Re: Request for refs. (long post)

Marie Nelson (mnel who-is-at nlu.nl.edu)
Wed, 18 Oct 1995 03:12:26 -0500 (CDT)

...[snip]>
I would appreciate your help in pointing me to other
> key refs. on native education in America... are there any similar works
> done for indigenous groups... i.e., developing a language curriculum for
> them that will take care of both their needs: both affirming their identity
> and providing them access to the dominant capital? I especially would
> like to look at works that include practical examples of curricular designs and
> practices!
> Angel

Angel, your dissertation sounds very interesting. I hope you'll sahre
what you learn as you go along.

I would like to recommend a book I'm not sure many people know about.
Though it makes not claim to be research, it's one of the best documentary
sources I know on dominant langauge development among native populations
in the U.S. and I believe it meets your criteria. It's called _Writing to
Create Ourselves_ by Terry Allen and came out in 82, from the Uiversity of
Oklahoma press--Allen was a writer, not an academic.

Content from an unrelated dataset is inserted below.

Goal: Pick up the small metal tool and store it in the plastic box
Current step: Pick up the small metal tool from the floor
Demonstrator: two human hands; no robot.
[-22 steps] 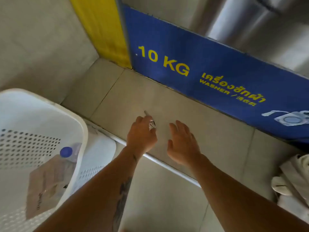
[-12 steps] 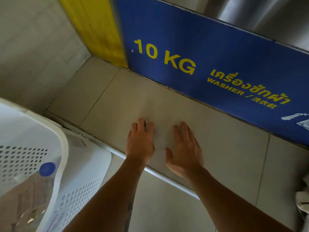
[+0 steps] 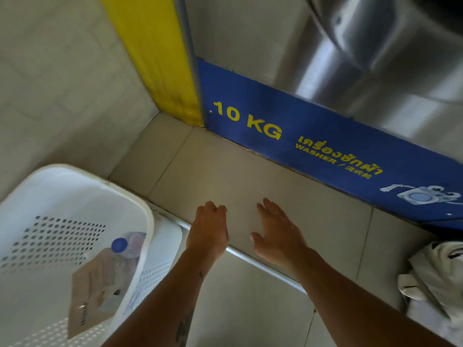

For years it was the only thing around that I could find on ESL teaching
that was compatible with what writers say about how writing is done and
about how they learned to write well. It's been out a while, and it
documented work done still earlier, so Allen did not have the benefit of
recent consciousness raising, but she documents teachers' successes
helping them use their own stories, their own culture to help students,
many of whom were second language learners, gain mastery of and confidence
with written English conventions.

Allen fell into teaching, if I remember correctly, and was so successful
that the BIA (which did a whole LOT lot of stupid things, but this
apparently wasn't one of them) put her in charge of teaching other
teachers how to teach writing to native kids.

You might also take a look at my book, _At the Point of Need: Teaching
Basic and ESL Writers_, which traces the emerging collaborative analyses
--on how to help writers who struggle with written English succeed in
academic writing, in personal writing, and in any writing they might in
the future choose to do. The findings are those of five successive teams
of teacher researchers who studied writing development across five years.

The book came out from Heinemann in 1991, and it meets your criteria as
well. Unfortunately though we had data on learners at all age levels and
in a very wide range of settings, for the purposes of this particular
book, we (the 40 teacher-researchers and I) were forced to limit this book
to a single context, but our findings were repeatedly field-tested
(qualitative) in a wide range of sites.

Oh, by the way, much of this work documents small-group interactions which
we quoted extensively so that socially mediated development can be seen.
I'd love your responses to both if you get to them.